§ Try it:
Output must match the data below exactly from its first line through the line that contains "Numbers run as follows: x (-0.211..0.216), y", with no other line.
(Data to process begins)
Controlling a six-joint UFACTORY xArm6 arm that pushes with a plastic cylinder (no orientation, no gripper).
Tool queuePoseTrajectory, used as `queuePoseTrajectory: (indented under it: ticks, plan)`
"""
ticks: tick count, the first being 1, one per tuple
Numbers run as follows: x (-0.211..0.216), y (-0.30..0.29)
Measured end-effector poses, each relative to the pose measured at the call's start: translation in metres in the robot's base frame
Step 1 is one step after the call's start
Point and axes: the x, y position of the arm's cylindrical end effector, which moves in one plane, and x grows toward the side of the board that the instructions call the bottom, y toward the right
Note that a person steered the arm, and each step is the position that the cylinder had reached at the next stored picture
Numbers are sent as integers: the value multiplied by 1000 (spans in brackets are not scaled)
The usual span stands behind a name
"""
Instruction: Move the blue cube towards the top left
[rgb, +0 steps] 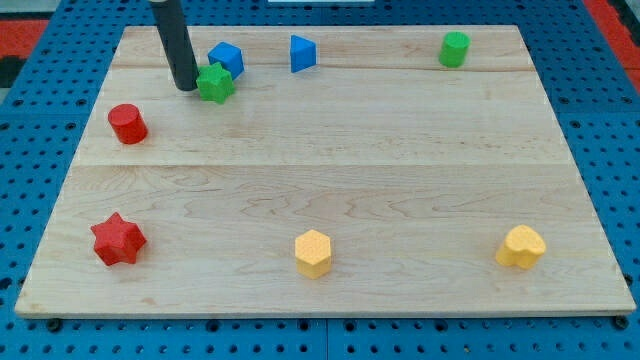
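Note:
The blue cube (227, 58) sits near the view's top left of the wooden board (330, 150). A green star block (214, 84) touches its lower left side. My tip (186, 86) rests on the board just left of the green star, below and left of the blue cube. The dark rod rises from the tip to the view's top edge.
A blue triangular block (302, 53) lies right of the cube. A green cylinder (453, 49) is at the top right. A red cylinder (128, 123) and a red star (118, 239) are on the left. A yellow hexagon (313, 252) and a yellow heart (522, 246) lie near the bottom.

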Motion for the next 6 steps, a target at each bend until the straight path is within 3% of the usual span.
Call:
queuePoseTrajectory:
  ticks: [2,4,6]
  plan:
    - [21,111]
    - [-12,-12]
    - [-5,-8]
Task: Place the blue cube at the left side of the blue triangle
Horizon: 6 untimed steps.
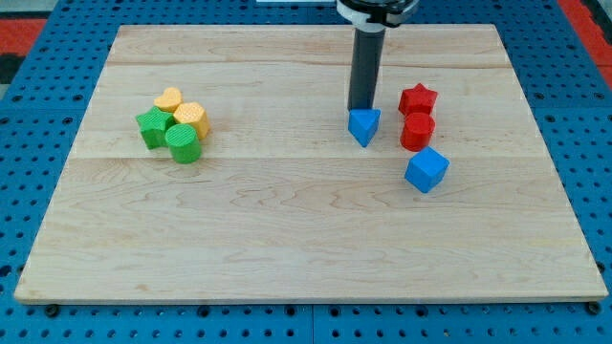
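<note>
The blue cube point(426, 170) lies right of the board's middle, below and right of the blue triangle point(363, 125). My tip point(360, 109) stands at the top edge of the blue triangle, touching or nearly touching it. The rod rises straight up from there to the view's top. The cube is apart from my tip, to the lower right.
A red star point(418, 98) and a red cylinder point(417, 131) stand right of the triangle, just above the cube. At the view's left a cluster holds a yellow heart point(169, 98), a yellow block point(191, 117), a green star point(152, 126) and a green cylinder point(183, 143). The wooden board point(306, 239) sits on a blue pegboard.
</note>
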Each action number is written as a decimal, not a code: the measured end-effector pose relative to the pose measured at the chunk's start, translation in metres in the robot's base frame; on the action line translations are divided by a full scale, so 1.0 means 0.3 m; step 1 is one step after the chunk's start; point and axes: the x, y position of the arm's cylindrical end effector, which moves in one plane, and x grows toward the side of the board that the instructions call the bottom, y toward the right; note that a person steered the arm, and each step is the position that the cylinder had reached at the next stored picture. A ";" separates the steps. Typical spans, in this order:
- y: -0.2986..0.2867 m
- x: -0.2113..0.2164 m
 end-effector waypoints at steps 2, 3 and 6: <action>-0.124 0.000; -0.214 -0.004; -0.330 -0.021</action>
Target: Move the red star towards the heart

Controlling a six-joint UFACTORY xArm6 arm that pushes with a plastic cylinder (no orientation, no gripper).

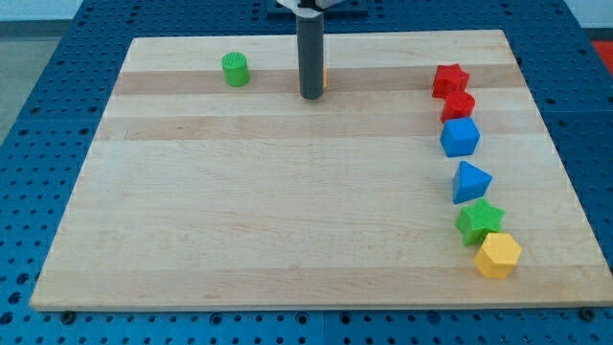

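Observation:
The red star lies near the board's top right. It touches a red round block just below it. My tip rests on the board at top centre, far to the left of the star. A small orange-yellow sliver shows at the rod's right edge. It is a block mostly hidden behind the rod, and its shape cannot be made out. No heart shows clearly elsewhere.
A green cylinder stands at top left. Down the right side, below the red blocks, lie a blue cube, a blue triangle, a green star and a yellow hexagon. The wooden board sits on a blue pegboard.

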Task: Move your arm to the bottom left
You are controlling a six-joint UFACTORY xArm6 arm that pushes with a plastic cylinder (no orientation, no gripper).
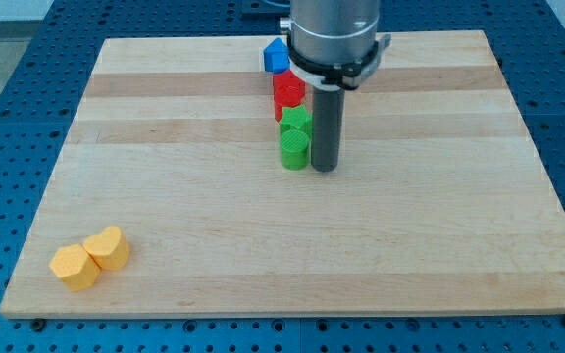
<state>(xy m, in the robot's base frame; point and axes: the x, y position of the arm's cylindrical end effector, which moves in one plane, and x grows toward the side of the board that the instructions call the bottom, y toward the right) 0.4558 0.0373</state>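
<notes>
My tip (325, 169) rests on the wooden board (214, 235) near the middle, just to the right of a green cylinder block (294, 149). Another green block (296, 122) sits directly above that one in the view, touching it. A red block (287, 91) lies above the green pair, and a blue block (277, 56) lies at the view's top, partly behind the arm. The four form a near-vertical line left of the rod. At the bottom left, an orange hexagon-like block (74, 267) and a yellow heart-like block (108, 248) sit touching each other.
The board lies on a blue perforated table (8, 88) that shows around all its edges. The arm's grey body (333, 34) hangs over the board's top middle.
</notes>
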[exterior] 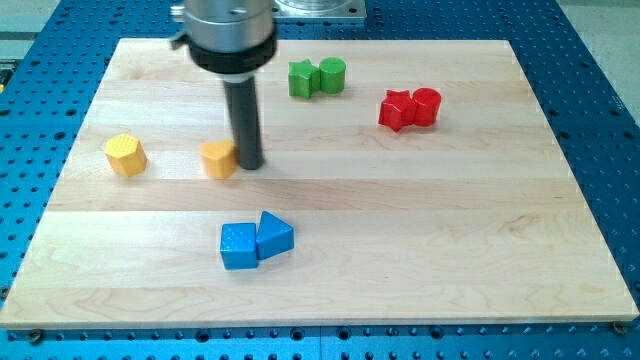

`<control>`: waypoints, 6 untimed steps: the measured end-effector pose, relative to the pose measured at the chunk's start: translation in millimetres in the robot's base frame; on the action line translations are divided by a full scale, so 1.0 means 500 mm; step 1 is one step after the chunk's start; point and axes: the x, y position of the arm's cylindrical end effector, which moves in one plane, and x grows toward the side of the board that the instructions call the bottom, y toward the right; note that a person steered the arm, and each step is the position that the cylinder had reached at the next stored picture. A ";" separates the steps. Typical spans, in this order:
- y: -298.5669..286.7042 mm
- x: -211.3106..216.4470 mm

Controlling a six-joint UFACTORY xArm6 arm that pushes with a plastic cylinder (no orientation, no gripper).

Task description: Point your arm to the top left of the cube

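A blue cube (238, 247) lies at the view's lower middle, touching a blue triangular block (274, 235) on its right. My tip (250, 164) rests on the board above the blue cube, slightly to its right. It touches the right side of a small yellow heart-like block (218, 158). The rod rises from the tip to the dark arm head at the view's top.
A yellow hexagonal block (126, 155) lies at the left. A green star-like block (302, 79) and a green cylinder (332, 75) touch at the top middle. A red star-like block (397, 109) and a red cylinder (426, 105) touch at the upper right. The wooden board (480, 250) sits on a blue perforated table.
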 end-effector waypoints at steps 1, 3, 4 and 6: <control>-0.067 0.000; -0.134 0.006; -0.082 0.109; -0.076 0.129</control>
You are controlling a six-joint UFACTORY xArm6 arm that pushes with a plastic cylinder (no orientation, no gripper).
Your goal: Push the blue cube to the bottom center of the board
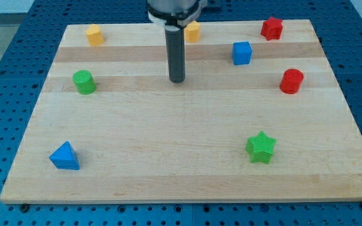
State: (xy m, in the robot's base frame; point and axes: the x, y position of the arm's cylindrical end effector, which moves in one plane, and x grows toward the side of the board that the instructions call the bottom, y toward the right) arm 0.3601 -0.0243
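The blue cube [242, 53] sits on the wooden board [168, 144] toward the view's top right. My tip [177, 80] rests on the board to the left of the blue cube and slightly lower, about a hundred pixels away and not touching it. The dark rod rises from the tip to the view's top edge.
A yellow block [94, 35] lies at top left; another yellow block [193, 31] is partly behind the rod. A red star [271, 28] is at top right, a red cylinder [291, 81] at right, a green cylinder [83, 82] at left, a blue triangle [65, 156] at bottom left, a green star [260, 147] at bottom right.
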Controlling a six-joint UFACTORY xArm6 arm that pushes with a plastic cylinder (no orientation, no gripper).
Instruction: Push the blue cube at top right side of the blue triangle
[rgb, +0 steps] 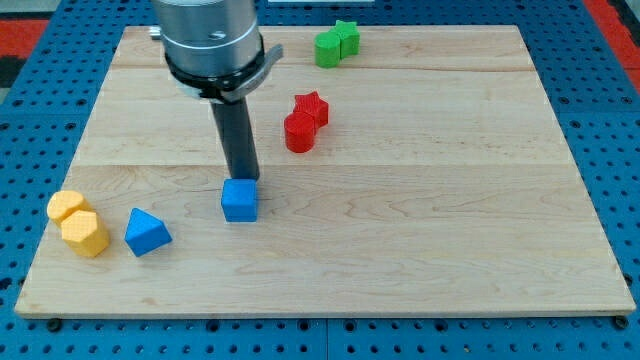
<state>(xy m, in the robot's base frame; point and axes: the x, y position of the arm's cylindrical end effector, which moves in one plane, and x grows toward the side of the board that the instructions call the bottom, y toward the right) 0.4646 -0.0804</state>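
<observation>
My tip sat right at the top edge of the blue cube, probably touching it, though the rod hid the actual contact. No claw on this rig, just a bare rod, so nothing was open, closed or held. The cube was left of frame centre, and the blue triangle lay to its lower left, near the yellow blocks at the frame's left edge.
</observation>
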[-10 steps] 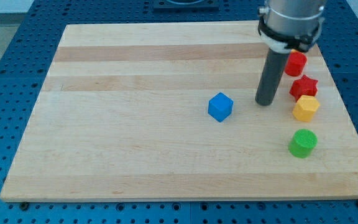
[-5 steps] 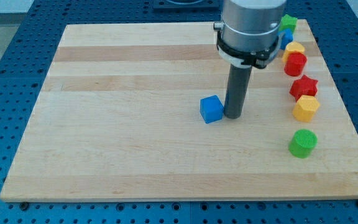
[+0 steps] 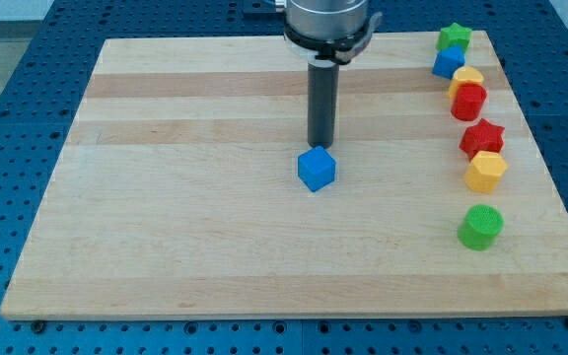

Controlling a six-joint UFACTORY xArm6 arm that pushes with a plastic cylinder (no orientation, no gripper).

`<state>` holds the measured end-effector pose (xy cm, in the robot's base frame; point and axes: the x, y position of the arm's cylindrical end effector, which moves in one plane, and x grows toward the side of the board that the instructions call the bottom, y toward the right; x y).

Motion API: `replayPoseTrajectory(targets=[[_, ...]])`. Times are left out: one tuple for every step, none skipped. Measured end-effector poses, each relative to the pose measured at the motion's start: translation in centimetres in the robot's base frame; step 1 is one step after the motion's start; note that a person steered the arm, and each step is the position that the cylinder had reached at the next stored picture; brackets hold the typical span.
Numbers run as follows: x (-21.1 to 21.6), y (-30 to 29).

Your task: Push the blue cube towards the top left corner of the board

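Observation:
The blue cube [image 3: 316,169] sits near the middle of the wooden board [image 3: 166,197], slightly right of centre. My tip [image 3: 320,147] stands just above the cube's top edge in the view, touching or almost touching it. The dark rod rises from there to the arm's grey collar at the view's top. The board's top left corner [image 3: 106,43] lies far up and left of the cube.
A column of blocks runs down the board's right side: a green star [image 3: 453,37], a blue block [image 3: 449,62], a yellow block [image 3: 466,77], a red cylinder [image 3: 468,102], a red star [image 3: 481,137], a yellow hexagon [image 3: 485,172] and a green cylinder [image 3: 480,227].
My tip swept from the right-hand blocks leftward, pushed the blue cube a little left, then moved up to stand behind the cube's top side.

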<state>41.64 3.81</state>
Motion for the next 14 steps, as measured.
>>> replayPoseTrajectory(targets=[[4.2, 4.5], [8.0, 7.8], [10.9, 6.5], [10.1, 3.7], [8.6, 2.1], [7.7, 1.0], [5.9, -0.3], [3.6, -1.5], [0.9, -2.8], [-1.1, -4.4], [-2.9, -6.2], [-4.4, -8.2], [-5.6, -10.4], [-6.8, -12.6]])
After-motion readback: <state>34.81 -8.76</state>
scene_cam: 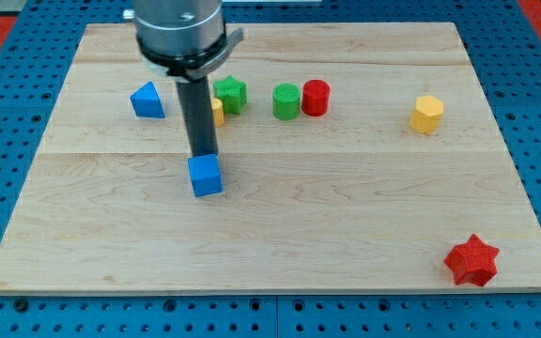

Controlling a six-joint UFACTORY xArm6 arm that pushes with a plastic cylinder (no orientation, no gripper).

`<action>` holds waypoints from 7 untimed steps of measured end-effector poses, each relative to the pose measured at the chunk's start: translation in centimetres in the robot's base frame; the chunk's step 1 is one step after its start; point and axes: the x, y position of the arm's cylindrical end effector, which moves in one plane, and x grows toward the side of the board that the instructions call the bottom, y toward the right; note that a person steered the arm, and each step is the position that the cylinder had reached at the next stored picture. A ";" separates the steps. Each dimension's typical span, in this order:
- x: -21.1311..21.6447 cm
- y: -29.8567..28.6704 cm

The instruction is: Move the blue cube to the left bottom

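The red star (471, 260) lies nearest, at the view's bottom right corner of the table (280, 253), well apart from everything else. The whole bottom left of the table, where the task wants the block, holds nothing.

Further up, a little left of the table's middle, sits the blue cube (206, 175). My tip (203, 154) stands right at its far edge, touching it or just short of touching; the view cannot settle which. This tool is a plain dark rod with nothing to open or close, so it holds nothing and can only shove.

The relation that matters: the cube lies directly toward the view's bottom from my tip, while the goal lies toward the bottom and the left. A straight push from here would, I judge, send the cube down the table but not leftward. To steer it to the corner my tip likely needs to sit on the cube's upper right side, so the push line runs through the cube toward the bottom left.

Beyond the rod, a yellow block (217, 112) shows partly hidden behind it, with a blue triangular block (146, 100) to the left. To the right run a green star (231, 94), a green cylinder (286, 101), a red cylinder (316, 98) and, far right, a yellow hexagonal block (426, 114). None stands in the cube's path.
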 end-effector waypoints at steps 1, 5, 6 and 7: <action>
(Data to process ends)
§ Reply to the exercise:
Controlling a six-joint UFACTORY xArm6 arm that pushes with a plastic cylinder (no orientation, no gripper).
Tool queuePoseTrajectory, used as `queuePoseTrajectory: (indented under it: ticks, plan)`
"""
ticks: tick count, the first being 1, one per tuple
Numbers run as follows: x (-0.211..0.216), y (-0.30..0.29)

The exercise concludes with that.